**** AVAILABLE DATA
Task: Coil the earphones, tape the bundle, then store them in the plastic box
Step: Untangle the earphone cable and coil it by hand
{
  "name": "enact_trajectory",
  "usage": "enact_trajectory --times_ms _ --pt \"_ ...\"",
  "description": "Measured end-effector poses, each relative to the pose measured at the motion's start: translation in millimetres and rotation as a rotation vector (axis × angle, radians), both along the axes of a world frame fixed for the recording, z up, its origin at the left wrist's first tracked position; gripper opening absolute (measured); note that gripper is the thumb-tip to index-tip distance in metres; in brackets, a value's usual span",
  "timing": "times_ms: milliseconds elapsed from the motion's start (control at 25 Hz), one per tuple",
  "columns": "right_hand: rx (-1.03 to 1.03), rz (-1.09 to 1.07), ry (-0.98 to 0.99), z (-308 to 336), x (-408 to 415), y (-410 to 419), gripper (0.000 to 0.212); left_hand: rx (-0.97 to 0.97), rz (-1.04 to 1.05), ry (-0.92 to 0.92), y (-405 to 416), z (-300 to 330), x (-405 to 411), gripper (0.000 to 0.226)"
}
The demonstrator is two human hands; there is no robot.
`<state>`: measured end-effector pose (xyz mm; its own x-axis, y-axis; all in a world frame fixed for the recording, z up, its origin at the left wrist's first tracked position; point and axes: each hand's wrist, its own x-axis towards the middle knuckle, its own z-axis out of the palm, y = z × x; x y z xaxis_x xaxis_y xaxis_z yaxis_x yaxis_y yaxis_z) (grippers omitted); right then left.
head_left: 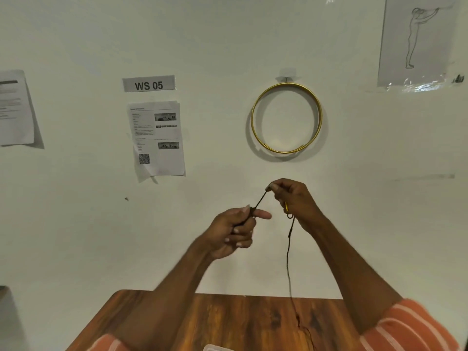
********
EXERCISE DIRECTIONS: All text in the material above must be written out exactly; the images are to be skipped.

EXERCISE OUTPUT:
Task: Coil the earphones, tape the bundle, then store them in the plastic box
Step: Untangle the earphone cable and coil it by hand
{
  "name": "enact_trajectory",
  "usage": "enact_trajectory --times_ms _ --pt \"_ ...\"",
  "description": "Measured end-effector poses, each relative to the pose measured at the motion's start: translation in millimetres and rotation as a rotation vector (axis × angle, radians), both along the axes of a world frame fixed for the recording, z up, its origin at the left wrist's first tracked position; gripper opening absolute (measured); note that gripper is the thumb-tip to index-tip distance in metres; in brackets, a value's usual span",
  "timing": "times_ms: milliseconds elapsed from the motion's start (control at 25 Hz), one per tuple",
  "columns": "right_hand: rx (-1.03 to 1.03), rz (-1.09 to 1.07), ry (-0.98 to 0.99), z (-308 to 336), x (-408 to 415), y (-410 to 419), gripper (0.000 to 0.212); left_hand: rx (-0.97 to 0.97), rz (-1.04 to 1.05), ry (-0.92 to 0.92), y (-405 to 416), z (-300 to 330), x (-405 to 411), gripper (0.000 to 0.226)"
}
The demonstrator is two human hands; there is no robot.
`<state>`: measured end-effector pose (xyz mm; its own x-axis, y-axis; all in a world frame fixed for the recording, z up, its origin at the left wrist's first tracked position; point and axes: each hand's wrist, its own x-axis towards the middle knuckle, its own z-axis out of the palm, y = z × x; x y z xaxis_x xaxis_y xaxis_z yaxis_x yaxis_y yaxis_z) (grippers omitted); right then left.
head_left: 

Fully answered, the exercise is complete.